Und was machst du so, um dich abzulenken?
Online-Tutorials schauen, Bücher sortieren und mir zum zweihundertsten Mal Frozen ansehen.
Edward schickte einen grinsenden Smiley.
Du stehst auf singende Schneemänner?
Eine meiner vielen Leidenschaften, die du noch nicht kennst.
Bevor ich michs versah, setzte ich ein zwinkerndes Gesicht dahinter.
Du meinst, so wie die für gotische Vampirlooks?
Idiot. Ich verdrehte die Augen, auch wenn er es nicht sehen konnte, und meine Finger flogen über die Buchstaben.
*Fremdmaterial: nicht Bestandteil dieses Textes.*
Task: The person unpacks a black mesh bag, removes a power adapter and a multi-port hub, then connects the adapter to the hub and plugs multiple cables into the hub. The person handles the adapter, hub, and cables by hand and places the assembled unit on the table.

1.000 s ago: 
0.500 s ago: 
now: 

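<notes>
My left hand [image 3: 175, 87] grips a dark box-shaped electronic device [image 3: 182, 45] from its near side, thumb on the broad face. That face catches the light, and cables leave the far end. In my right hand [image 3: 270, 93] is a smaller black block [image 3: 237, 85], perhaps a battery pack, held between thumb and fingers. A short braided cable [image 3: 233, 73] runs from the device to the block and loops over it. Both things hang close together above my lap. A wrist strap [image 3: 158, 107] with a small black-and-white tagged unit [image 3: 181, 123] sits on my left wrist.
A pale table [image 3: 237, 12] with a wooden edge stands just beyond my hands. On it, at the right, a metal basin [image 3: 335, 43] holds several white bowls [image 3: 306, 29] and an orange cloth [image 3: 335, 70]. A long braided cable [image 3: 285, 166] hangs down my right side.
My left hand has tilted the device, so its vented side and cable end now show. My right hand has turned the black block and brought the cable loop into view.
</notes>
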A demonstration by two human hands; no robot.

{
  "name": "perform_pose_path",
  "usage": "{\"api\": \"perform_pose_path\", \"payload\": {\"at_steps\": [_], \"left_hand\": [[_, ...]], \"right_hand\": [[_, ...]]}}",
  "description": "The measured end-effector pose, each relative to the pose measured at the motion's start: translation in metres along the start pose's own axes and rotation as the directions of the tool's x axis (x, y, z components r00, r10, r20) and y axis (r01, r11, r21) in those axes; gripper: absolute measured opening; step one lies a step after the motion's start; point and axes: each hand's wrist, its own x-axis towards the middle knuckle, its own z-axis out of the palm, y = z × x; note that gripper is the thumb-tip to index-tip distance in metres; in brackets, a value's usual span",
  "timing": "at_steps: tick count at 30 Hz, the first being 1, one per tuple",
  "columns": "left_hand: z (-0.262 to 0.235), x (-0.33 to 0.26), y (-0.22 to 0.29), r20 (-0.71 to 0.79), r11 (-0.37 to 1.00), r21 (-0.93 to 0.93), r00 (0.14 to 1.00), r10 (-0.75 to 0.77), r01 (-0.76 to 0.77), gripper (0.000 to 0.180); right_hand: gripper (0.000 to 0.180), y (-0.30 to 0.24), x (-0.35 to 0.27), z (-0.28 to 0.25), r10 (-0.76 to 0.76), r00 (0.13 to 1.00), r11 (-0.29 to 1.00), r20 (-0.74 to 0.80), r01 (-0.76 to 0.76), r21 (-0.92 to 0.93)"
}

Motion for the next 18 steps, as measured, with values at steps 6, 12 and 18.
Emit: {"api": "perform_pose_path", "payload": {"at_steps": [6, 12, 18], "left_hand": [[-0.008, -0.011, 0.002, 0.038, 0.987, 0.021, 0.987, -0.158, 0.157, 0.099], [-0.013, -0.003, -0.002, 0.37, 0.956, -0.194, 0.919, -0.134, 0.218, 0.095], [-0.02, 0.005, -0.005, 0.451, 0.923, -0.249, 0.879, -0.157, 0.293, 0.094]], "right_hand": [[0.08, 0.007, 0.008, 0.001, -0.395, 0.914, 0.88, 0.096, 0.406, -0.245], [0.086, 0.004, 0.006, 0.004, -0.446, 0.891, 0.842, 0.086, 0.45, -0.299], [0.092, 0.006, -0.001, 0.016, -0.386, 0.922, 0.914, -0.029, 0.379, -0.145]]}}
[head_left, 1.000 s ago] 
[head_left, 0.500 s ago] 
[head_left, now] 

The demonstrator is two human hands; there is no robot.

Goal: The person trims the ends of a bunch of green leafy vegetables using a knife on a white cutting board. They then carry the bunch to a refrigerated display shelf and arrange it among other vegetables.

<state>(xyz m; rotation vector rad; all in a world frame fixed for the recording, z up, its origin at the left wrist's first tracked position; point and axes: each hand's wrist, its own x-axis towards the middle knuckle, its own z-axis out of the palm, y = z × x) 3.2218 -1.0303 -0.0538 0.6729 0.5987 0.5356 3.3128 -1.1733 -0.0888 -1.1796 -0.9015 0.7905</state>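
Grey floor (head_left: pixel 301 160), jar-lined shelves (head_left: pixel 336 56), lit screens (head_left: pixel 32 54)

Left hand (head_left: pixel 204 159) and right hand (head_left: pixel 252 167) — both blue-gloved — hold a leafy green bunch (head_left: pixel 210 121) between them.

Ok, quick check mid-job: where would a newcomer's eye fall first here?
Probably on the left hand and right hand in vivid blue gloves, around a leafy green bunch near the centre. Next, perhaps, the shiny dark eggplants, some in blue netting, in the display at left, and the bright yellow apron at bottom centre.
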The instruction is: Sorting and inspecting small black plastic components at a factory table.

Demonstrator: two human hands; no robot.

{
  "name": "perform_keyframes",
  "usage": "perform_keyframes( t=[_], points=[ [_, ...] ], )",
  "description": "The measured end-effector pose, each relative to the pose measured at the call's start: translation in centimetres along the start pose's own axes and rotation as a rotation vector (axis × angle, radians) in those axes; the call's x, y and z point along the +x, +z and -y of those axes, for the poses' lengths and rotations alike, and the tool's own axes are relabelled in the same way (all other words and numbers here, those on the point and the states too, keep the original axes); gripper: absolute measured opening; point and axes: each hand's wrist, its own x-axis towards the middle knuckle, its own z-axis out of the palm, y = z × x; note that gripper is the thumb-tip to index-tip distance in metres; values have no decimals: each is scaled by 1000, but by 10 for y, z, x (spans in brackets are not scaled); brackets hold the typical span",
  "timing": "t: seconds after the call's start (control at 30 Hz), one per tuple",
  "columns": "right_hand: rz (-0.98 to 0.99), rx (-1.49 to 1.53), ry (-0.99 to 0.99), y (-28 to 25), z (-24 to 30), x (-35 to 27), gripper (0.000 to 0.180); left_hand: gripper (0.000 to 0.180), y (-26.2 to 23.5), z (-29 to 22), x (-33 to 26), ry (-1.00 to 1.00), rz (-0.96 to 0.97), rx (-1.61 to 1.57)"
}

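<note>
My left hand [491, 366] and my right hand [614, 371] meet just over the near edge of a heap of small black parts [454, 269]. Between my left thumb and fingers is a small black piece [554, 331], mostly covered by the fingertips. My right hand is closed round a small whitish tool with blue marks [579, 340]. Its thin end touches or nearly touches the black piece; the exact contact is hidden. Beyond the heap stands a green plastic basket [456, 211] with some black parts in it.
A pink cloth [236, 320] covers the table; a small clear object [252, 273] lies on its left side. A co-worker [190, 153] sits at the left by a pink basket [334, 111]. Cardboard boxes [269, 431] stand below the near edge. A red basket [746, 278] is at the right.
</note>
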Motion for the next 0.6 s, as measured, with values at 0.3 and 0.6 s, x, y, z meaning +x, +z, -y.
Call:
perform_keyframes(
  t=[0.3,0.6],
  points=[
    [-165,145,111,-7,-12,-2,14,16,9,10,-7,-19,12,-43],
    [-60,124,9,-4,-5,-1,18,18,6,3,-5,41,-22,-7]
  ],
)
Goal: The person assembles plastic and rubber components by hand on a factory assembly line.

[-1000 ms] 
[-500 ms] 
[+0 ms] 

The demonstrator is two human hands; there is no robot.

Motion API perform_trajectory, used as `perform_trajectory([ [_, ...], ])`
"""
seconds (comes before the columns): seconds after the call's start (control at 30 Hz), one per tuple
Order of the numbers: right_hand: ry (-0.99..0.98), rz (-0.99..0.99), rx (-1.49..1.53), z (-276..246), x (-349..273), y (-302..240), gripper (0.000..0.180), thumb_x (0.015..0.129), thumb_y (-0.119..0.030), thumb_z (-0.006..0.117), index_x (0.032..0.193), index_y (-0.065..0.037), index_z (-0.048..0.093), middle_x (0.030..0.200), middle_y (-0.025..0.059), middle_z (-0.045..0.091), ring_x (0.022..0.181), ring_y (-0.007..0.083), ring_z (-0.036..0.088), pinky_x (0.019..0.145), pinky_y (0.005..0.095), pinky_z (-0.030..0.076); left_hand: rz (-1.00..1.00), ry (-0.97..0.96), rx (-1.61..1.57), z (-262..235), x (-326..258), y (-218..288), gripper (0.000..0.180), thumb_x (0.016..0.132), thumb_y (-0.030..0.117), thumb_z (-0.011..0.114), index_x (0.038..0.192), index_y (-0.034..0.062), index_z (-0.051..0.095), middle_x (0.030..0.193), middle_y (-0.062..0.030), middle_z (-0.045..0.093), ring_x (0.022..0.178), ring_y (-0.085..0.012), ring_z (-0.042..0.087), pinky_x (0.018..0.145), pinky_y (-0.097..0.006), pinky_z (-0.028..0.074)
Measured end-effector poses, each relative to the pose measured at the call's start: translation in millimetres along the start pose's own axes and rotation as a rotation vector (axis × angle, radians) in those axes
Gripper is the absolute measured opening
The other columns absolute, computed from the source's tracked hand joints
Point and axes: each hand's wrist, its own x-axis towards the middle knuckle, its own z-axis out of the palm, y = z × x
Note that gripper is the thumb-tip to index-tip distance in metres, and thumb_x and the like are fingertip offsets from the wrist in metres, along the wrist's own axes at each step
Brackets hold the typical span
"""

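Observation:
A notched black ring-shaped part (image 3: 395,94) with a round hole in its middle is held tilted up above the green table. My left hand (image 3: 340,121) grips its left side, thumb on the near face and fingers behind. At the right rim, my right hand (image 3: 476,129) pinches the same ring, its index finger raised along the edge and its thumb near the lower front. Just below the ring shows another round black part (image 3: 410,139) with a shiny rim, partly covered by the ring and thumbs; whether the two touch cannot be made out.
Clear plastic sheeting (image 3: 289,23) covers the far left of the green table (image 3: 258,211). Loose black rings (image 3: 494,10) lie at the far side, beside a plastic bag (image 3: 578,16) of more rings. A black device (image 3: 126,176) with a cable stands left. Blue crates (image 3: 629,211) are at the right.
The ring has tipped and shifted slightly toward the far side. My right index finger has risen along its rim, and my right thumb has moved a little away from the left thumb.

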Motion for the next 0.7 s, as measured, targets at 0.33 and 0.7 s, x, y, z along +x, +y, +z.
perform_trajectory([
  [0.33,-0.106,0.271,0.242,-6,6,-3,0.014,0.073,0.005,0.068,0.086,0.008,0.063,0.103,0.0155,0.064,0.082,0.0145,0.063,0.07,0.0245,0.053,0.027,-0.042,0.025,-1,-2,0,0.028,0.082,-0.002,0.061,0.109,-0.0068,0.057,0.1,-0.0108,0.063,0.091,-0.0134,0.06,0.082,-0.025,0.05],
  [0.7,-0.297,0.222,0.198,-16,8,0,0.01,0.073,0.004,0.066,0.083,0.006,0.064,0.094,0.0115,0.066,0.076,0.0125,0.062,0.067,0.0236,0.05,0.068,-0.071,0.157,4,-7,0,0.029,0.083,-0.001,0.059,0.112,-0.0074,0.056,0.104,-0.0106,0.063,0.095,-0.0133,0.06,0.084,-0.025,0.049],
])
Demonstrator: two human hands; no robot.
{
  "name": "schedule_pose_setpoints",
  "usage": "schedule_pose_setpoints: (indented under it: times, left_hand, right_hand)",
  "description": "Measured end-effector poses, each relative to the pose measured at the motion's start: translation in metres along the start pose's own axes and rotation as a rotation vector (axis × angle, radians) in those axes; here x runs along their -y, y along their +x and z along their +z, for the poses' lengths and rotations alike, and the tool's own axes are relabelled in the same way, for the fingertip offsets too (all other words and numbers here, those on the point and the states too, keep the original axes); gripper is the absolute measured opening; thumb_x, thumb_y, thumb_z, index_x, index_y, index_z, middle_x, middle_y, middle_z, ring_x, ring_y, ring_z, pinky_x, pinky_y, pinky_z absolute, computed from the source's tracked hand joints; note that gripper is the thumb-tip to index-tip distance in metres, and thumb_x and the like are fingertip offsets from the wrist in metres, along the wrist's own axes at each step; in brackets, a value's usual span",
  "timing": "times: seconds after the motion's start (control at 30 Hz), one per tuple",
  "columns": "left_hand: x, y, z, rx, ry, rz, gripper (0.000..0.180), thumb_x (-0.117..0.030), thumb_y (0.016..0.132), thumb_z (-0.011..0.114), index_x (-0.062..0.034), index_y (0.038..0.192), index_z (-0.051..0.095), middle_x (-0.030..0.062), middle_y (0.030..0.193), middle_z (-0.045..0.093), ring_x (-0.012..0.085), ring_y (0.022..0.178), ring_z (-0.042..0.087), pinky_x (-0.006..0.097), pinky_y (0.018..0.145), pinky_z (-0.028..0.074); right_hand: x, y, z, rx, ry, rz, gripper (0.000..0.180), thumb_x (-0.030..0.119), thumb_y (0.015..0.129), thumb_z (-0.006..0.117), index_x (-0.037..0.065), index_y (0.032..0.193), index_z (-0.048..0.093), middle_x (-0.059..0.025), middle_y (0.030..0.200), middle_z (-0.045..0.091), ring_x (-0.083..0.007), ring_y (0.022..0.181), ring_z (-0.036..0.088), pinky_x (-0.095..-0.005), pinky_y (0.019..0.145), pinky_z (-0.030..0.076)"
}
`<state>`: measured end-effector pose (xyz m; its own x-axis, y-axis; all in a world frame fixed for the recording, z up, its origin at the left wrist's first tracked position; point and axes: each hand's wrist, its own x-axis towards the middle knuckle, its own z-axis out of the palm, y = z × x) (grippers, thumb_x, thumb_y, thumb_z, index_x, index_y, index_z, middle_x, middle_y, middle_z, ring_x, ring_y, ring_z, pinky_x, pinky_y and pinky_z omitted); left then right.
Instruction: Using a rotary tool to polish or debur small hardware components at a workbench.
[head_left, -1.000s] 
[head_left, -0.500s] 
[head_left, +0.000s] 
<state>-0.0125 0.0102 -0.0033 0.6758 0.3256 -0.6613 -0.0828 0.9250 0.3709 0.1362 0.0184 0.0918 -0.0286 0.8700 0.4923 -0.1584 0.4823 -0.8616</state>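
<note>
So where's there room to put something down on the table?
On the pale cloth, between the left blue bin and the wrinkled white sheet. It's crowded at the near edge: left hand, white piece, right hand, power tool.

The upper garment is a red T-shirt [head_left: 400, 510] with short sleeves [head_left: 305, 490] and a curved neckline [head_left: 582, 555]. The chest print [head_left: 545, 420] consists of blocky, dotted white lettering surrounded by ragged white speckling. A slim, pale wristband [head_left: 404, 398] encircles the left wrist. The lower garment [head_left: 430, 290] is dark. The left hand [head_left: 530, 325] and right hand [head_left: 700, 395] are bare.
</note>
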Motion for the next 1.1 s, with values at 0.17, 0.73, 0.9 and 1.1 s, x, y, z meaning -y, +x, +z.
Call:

Wenigstens habe ich nicht versucht, auszusehen wie ein moderner Abklatsch von Mr Darcy.
Ein Grinsen huschte über meine Lippen und ich wartete gespannt auf Edwards Antwort. Doch dieses Mal war er es, der sich Zeit ließ. Die Minuten verstrichen und langsam wurde ich kribbelig. War er etwa eingeschlafen? Nein, wohl kaum.
Aber warum …?
Edward schreibt.
Ich legte das Handy auf den Nachtschrank und zwang mich, die Nachricht nicht sofort zu lesen. Er sollte ja nicht denken, dass ich wie gebannt darauf wartete. Der Bildschirm leuchtete und ich begann, innerlich zu zählen. Doch bereits bei vierzehn siegte die Neugier.
Chapeau! Der Punkt geht an dich, Vlad-Girl.
Und dann …
Du fehlst mir.
Keine Ahnung, wann drei einfache Worte jemals so ein Chaos in mir angerichtet hatten. Du fehlst mir. Das konnte er doch nicht einfach so schreiben. Und schon gar nicht in einer Handynachricht, von der er sofort wusste, wenn ich sie gelesen hatte.
Ich betrachtete die Worte erneut. Eine Sekunde. Zwei. Bei drei drehte ich mich herum, warf das Handy in die Nachttischschublade, knallte sie zu und schloss die Augen, so fest ich konnte. Ich zwang mich, ruhig zu atmen, und tatsächlich wurde es nach einigen Minuten leichter. Aber an meinem aufgeregten Herzschlag oder dem zarten Flattern im Bauch änderte es nichts.